*Dataset section*.
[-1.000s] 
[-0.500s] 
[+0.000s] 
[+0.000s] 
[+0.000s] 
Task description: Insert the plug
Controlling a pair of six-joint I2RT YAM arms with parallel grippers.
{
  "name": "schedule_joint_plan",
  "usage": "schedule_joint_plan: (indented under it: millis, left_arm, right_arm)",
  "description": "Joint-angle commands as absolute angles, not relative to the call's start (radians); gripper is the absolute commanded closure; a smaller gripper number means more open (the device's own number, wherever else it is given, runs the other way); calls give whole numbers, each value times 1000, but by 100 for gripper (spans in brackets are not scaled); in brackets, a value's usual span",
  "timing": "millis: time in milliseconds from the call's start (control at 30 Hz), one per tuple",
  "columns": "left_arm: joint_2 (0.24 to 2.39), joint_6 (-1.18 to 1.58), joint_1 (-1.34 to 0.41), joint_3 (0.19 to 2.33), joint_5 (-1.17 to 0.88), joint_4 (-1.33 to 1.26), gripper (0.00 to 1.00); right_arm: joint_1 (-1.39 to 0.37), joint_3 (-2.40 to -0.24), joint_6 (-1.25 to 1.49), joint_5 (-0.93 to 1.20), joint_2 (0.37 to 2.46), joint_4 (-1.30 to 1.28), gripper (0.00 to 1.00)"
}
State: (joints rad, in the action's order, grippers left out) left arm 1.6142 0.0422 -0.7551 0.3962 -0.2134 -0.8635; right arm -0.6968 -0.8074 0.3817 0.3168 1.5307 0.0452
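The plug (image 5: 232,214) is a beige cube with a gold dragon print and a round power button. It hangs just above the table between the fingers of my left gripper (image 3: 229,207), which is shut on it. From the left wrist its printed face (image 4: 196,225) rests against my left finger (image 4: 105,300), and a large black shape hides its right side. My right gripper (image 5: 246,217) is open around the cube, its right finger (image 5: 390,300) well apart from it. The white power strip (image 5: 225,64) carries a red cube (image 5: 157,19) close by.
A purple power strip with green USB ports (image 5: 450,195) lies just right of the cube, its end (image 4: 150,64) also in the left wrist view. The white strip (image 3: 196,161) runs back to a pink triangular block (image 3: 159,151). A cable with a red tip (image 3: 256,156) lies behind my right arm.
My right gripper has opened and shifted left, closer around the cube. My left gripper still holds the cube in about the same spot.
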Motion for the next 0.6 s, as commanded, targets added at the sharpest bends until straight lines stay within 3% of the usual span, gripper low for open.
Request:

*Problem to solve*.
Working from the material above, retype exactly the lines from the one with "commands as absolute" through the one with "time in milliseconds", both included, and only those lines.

*Expected output*.
  "description": "Joint-angle commands as absolute angles, not relative to the call's start (radians); gripper is the absolute commanded closure; a smaller gripper number means more open (the device's own number, wherever else it is given, runs the other way); calls give whole numbers, each value times 1000, but by 100 for gripper (spans in brackets are not scaled); in brackets, a value's usual span",
  "timing": "millis: time in milliseconds from the call's start (control at 30 Hz), one per tuple",

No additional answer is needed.